680 g chicken thighs, skin-on, bone-in, trimmed of excess fat
1 tbsp (3 Teaspoons) whole grain mustard
2 tbsp (6 Teaspoons) lemon zest
1½ tsp dried oregano
½ tsp dried thyme
¼ tsp kosher salt
2 tbsp (6 Teaspoons) olive oil
1 cup (48 Teaspoons) lemon juice (about 1 lemon)
1¼ cup (60 Teaspoons) low-sodium chicken stock
2 garlic cloves, smashed
1 tbsp (3 Teaspoons) unsalted butter
1 tbsp (3 Teaspoons) all-purpose flour

Method

  1. Heat the oven to 200 degrees C.
  2. Make the rub for chicken. Combine mustard, one teaspoon of the lemon zest, oregano, thyme, salt and one tablespoon of the olive oil in a small bowl.
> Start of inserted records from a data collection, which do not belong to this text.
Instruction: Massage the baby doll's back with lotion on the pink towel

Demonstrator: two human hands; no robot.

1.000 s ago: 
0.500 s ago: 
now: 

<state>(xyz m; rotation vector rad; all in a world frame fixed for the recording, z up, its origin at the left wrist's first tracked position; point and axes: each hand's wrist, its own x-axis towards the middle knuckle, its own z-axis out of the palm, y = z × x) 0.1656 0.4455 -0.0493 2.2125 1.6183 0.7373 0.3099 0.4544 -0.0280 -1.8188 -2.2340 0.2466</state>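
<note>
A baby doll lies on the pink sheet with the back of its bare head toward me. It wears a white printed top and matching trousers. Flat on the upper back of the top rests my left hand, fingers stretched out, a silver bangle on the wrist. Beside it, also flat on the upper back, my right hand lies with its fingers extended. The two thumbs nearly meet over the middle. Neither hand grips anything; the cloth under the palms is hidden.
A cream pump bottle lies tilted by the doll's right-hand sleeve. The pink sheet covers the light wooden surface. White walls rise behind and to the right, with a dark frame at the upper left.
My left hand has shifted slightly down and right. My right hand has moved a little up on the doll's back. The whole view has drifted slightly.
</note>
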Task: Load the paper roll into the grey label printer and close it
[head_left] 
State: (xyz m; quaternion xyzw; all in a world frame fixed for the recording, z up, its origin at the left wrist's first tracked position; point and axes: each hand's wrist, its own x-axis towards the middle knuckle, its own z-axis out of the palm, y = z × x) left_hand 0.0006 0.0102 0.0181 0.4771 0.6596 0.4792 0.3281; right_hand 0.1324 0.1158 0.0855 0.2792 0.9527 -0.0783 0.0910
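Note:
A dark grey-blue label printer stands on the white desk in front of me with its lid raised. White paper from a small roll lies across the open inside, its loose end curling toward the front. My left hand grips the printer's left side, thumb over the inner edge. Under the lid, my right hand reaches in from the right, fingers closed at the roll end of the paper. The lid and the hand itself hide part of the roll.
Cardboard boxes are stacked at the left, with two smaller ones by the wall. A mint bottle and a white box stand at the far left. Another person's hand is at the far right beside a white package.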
Use fingers or a brush to coat chicken on both sides with the mustard rub.
  3. In another bowl or measuring jug, combine remaining lemon zest (2 teaspoons), lemon juice and the chicken stock. Set aside.
  4. Heat remaining tablespoon of oil in a large oven-safe skillet or frying pan over medium heat. Add the smashed garlic then cook about 1 minute or until you can smell toasted garlic and the garlic has browned around the edges. Remove and discard the garlic, but leave the oil.
  5. Add the chicken, skin-side down, into the hot garlic-infused oil and cook 2 to 3 minutes or until the skin has turned golden brown.
  6. Flip the chicken then add the lemon juice mixture from before. Stir then slide the pan into the oven and bake 25 to 35 minutes.
    Remove pan from oven then transfer the chicken to a plate and cover with aluminum foil. There should still be liquid in the pan. Place the pan over medium heat and bring the liquid to a gentle simmer.
  7. In a small bowl, use your fingers to mix butter and flour, making a dry, crumbly paste. Whisk the flour and butter into the sauce. The sauce will thicken slightly and look glossy. Nestle the chicken back into the pan then serve.